The problem —
Only the lines below from the one containing "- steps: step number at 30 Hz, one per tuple" to the one containing "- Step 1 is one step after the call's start" should be repeated, both included and unchanged.

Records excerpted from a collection
↓↓↓
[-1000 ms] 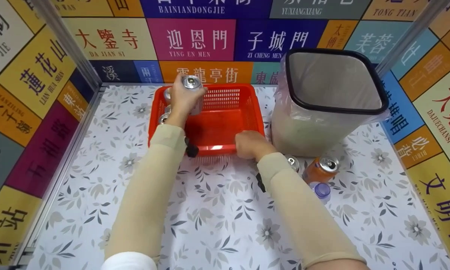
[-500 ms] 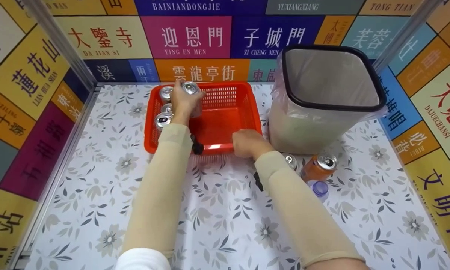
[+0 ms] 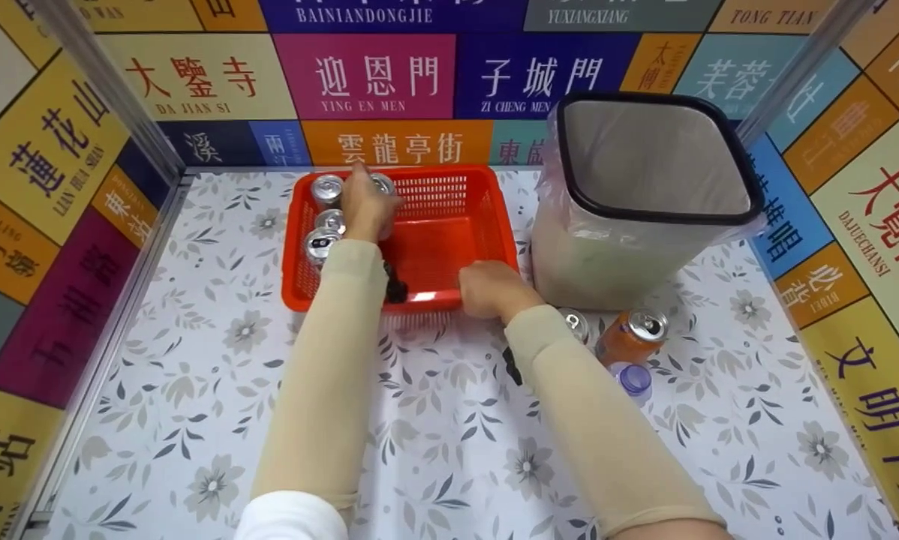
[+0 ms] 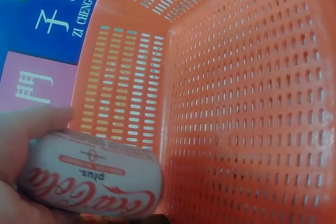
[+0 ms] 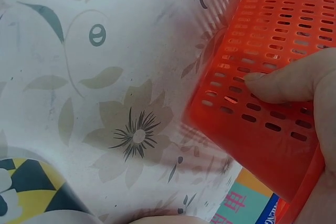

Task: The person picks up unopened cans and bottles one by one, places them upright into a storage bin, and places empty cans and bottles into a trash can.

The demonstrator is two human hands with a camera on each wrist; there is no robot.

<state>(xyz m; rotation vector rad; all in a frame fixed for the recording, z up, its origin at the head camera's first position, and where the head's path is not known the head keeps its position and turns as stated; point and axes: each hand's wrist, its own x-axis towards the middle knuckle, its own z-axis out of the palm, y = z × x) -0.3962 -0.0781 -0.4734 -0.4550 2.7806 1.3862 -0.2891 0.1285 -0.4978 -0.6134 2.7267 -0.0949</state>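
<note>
My left hand [image 3: 367,202] is inside the red basket [image 3: 449,251], at its back left. It holds a white Coca-Cola plus can [image 4: 94,177] near its top end; in the head view the hand covers most of this can. To its left stand several other cans, among them one at the back [image 3: 327,189] and one in front [image 3: 320,244]. With the thumb against the outer wall, my right hand [image 3: 494,289] grips the basket's front right rim. In the right wrist view the thumb [image 5: 283,83] lies over the slotted wall; the other fingers are mostly hidden.
A bin [image 3: 607,262] with a black rim and a clear liner stands right of the basket. In front of it are an orange can [image 3: 629,337], a silver-topped can [image 3: 574,324] partly behind the right sleeve, and a purple-necked bottle [image 3: 634,381]. Sign-printed panels enclose the table.
My left hand has lowered the can into the basket, and more of the cans to its left now shows. The right hand keeps its grip on the rim. The view has shifted slightly.
</note>
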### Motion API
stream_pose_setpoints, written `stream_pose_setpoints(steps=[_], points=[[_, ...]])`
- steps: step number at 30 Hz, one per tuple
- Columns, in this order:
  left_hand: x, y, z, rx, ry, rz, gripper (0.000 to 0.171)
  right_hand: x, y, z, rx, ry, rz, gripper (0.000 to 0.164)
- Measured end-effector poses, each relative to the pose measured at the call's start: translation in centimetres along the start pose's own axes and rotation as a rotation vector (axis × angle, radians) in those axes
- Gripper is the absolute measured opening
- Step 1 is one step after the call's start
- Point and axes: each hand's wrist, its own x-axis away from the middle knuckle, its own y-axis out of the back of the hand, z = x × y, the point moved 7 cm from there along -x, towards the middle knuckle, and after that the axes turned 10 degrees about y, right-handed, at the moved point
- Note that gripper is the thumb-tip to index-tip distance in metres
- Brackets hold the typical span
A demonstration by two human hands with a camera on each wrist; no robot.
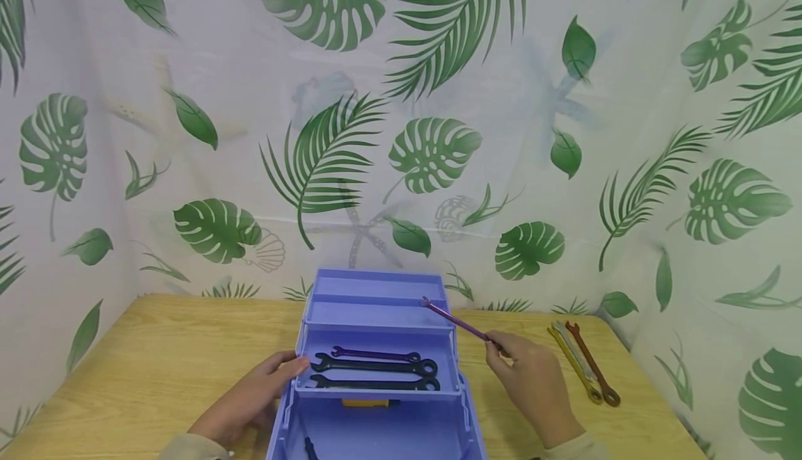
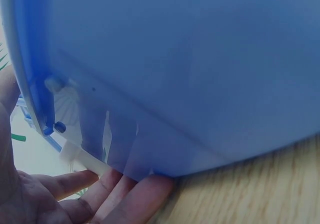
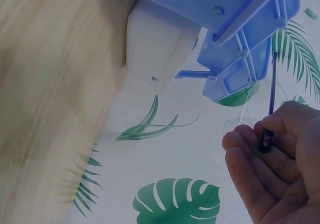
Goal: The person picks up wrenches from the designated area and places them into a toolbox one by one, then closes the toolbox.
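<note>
An opened blue toolbox (image 1: 401,435) with stepped trays stands before me. My left hand (image 1: 253,394) grips its left side, thumb over the edge of the middle tray (image 1: 451,376). In the left wrist view its fingers (image 2: 142,196) lie against the box's outer wall. My right hand (image 1: 532,380) pinches a purple combination wrench (image 1: 457,321) by one end, its other end pointing up-left over the upper trays. Lying crosswise in the middle tray are a small purple wrench (image 1: 376,354) and two larger black wrenches (image 1: 376,365).
To the right on the wooden table (image 1: 219,342) lie a gold wrench (image 1: 573,361), a silver wrench (image 1: 581,354) and a copper-coloured wrench (image 1: 595,366). A dark-handled tool (image 1: 310,449) and a yellow item (image 1: 365,402) are in the box's bottom. A leaf-patterned curtain (image 1: 351,168) surrounds the table.
</note>
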Motion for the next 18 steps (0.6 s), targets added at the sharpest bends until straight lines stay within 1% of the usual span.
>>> stream_pose_setpoints(steps=[5, 7, 11, 18], points=[[-0.2, 0.0, 0.1, 0.002, 0.007, 0.000, 0.084, 0.0, -0.1, 0.4, -0.010, 0.035, 0.015, 0.014], [-0.1, -0.1, 0.0, 0.010, 0.001, 0.015, 0.084, 0.0, -0.3, 0.6, -0.013, 0.057, 0.025, 0.014], [0.0, -0.1, -0.1, 0.014, -0.010, 0.023, 0.083, -0.1, -0.5, 1.0, -0.022, 0.088, 0.034, 0.013], [0.1, -0.1, -0.2, 0.011, -0.011, 0.008, 0.083, -0.2, -0.5, 1.6, -0.049, 0.142, 0.025, 0.013]])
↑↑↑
Response below —
- steps: step number at 30 Hz, one per tuple
- Columns, in this order:
  left_hand: x, y, z, rx, ry, rz, gripper (0.000 to 0.171)
  right_hand: x, y, z, rx, ry, rz, gripper (0.000 to 0.164)
- Measured end-effector poses, each relative to the pose measured at the call's start: translation in centimetres along the start pose's own axes and rotation as a rotation vector (axis × angle, radians) in those axes
- Gripper is the absolute measured opening
- Step 1 is one step after the call's start

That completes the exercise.